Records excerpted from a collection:
——————————
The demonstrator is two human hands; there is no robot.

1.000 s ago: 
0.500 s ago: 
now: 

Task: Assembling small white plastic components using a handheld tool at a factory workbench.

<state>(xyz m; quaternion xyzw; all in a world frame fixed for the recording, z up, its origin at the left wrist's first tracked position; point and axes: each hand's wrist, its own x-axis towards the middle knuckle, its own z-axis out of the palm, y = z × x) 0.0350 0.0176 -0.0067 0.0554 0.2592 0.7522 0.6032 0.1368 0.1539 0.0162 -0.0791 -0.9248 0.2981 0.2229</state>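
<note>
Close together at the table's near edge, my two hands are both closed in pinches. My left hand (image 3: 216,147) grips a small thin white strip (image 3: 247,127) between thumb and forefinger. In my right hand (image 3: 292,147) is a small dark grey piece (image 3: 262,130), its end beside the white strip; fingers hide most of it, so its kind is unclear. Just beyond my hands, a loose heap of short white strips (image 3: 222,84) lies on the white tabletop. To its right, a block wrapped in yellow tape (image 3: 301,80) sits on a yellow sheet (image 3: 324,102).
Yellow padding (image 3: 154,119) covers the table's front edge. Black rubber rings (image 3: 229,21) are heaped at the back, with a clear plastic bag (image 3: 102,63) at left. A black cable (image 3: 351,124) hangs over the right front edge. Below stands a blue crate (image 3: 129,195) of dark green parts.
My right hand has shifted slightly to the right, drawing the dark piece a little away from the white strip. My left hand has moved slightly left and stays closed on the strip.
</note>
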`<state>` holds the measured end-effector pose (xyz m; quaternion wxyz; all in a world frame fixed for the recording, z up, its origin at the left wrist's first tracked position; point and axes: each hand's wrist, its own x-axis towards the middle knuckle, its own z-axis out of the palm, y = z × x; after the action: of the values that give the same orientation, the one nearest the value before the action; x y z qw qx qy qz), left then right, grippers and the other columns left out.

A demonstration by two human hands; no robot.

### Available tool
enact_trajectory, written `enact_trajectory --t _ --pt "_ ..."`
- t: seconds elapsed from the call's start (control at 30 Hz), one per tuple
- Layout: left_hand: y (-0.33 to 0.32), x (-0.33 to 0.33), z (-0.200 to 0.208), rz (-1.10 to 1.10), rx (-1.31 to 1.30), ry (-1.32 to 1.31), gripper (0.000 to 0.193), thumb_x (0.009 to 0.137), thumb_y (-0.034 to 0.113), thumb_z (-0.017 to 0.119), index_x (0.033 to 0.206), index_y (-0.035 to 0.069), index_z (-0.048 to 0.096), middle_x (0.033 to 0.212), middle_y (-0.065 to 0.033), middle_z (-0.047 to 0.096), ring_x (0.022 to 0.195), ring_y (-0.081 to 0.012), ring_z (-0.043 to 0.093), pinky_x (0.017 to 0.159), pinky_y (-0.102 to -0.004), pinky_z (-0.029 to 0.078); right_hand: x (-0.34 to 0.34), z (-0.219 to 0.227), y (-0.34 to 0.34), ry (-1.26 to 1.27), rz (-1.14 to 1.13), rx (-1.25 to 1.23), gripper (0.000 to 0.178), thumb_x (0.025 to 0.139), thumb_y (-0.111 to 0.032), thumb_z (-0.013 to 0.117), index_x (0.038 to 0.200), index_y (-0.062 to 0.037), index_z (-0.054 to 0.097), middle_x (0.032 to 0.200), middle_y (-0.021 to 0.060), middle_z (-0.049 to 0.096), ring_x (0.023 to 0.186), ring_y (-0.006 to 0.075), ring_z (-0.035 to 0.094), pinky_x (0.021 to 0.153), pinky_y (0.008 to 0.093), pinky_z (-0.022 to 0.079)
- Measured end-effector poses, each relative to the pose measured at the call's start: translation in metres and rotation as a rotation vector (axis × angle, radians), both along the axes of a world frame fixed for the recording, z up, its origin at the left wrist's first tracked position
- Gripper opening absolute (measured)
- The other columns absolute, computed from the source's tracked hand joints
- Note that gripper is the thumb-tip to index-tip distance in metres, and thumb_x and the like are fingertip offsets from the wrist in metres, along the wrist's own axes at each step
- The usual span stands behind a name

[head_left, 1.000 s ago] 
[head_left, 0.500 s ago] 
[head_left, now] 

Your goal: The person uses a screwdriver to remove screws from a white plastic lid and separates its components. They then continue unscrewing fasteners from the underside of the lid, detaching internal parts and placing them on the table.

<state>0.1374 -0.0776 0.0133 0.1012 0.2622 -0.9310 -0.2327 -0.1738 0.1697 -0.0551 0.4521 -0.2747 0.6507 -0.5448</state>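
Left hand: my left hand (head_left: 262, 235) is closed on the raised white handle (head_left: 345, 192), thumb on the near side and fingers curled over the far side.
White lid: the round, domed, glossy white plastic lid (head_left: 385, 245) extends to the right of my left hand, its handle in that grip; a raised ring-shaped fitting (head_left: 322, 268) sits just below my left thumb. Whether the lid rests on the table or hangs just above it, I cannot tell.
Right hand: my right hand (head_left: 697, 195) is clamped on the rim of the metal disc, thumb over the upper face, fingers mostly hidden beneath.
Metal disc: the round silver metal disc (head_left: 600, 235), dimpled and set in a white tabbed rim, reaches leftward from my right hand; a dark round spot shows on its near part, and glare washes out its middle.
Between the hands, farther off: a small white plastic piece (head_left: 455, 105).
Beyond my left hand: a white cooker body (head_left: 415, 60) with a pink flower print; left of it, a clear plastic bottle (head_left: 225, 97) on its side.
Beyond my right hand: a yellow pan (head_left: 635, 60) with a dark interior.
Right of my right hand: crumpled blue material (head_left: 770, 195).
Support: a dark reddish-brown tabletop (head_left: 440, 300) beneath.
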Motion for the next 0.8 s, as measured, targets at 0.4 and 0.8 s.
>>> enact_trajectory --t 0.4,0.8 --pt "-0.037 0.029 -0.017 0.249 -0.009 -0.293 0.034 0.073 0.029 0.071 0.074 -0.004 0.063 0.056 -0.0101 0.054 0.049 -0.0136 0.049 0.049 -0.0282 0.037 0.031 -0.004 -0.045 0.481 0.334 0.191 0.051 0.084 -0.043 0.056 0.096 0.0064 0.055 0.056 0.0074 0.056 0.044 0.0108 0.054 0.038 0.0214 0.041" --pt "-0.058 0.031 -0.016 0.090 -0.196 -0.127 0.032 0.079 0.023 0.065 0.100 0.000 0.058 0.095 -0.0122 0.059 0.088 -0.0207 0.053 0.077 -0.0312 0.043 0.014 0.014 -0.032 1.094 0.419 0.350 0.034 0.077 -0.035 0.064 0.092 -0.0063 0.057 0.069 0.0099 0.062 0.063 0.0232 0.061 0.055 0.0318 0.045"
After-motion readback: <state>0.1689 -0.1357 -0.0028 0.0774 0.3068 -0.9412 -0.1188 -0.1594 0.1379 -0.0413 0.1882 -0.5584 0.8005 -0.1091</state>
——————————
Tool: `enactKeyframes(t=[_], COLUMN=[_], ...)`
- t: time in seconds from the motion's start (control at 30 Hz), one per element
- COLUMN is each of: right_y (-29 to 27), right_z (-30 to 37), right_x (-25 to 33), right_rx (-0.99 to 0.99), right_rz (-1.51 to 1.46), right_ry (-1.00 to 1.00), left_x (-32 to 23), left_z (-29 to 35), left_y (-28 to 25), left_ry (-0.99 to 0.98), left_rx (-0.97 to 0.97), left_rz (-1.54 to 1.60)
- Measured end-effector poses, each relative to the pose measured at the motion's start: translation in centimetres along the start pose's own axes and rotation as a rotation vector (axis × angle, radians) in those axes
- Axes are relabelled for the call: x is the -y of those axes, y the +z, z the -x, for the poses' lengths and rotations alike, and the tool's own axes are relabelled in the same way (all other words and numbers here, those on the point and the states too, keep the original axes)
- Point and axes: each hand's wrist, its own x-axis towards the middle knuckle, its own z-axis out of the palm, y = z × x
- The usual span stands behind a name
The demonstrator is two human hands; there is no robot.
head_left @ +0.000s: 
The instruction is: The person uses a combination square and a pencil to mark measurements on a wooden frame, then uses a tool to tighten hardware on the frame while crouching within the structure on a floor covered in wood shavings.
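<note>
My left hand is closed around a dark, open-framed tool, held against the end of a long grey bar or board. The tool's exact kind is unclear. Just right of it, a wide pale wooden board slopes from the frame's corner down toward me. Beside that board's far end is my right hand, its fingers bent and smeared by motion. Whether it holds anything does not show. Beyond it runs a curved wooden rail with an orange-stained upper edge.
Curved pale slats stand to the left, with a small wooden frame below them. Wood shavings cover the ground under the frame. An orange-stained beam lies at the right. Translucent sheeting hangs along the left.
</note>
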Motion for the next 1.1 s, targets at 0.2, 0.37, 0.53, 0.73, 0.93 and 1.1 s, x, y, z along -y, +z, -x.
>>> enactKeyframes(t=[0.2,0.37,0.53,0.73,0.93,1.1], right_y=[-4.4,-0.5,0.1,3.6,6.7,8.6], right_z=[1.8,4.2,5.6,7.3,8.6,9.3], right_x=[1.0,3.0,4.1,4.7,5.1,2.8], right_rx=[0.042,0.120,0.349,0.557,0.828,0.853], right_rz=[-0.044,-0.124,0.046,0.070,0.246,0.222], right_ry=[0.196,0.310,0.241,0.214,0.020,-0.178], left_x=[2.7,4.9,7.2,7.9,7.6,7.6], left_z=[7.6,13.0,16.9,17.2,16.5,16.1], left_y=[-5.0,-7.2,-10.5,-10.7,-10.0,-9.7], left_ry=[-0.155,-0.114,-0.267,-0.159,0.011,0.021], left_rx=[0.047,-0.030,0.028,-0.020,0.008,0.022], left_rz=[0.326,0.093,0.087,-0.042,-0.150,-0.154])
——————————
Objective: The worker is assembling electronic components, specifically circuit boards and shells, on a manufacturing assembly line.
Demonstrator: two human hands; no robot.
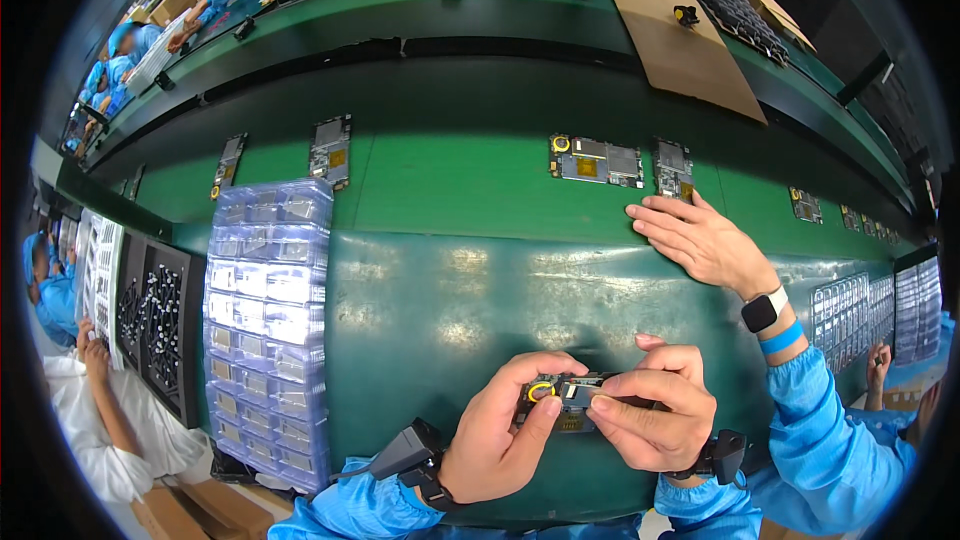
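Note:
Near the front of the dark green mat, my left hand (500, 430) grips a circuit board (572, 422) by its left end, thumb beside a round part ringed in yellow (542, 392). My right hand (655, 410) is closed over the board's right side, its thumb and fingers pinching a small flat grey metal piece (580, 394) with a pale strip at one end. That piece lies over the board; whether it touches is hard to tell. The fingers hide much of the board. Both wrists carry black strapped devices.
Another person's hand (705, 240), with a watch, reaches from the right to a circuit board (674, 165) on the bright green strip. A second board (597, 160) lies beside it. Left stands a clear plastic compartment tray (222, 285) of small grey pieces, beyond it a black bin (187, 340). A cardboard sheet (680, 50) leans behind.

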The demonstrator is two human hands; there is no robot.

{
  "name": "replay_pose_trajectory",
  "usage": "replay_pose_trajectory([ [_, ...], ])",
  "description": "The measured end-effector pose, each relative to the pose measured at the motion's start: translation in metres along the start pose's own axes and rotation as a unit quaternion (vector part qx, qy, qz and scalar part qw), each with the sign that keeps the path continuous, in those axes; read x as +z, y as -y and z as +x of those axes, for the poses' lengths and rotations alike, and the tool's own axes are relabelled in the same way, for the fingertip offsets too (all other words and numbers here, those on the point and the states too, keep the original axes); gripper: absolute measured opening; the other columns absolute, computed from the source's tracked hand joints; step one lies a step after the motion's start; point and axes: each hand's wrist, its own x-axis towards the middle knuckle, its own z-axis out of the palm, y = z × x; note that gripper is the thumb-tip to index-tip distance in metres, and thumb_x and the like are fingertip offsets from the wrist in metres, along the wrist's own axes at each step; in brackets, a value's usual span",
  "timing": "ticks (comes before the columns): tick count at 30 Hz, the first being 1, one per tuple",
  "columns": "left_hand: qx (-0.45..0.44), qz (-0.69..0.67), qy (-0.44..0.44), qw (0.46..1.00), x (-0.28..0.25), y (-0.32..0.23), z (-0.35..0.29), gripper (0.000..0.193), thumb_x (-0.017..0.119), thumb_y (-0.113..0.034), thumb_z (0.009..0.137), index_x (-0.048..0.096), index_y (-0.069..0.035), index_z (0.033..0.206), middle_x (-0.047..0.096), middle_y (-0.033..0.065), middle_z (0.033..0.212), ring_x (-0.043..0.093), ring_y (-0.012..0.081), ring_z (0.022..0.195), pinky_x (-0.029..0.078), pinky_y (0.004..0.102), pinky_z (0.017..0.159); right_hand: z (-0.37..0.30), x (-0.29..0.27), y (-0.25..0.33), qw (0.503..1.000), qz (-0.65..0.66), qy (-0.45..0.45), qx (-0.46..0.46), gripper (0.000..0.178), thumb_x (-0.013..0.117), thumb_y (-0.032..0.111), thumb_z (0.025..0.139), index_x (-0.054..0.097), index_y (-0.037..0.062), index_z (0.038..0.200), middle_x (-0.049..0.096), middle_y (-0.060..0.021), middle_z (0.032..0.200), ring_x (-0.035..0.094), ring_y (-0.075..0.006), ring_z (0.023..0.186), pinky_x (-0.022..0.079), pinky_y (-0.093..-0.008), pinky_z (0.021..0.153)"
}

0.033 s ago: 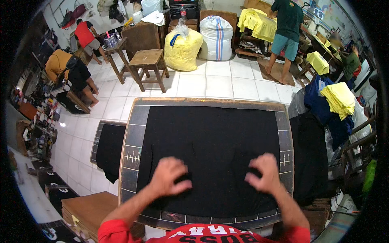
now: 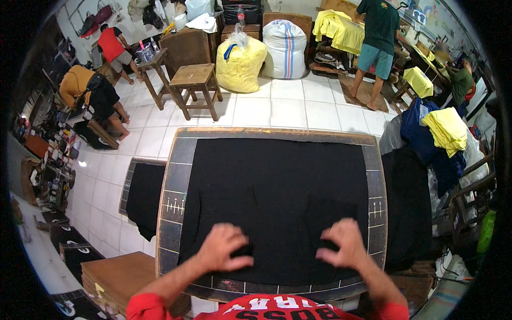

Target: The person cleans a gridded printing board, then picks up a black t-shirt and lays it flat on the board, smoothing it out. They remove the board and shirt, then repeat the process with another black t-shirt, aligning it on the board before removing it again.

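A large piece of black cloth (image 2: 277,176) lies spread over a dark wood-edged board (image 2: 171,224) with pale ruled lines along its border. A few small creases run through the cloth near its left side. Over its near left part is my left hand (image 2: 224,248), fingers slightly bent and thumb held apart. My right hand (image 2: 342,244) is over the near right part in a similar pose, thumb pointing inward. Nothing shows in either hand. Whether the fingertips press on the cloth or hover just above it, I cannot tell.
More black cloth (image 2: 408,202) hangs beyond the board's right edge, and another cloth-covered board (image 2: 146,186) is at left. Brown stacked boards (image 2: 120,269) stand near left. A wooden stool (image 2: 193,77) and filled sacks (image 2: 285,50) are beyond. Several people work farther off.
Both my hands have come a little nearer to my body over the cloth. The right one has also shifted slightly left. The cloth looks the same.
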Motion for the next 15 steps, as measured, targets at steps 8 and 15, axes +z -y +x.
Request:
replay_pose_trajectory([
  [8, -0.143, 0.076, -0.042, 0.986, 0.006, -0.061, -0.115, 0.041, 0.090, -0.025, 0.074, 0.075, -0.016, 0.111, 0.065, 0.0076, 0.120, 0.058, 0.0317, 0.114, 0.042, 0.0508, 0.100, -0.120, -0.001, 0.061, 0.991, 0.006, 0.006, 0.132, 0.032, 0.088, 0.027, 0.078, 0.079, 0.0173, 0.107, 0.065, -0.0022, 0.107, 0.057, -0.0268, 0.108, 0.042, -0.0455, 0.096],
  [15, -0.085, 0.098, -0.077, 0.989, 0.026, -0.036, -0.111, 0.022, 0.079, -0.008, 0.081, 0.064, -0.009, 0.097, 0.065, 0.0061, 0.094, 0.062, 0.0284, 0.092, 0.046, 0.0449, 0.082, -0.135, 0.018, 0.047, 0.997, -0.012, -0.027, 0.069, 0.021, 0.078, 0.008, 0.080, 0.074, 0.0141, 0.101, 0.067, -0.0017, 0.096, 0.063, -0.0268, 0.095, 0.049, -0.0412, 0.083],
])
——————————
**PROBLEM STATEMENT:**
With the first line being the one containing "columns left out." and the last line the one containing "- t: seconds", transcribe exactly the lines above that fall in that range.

**OUTPUT FOR THIS EXERCISE:**
`<state>` holds the measured end-effector pose (xyz m; quaternion wxyz; all in a world frame fixed for the recording, z up, its origin at the left wrist's first tracked position; point and axes: each hand's wrist, its own x-axis towards the middle knuckle, its own z-axis out of the palm, y = z × x; after the action: of the values that give the same orientation, the one nearest the value before the action; x y z qw qx qy qz), left then right, grippers and the other columns left out.

A demonstration by two human hands; no robot.

### Available tool
enact_trajectory, written `enact_trajectory --t _ --pt "_ ..."`
- t: seconds elapsed from the call's start (control at 30 Hz), one per tuple

Nothing else belongs to the answer.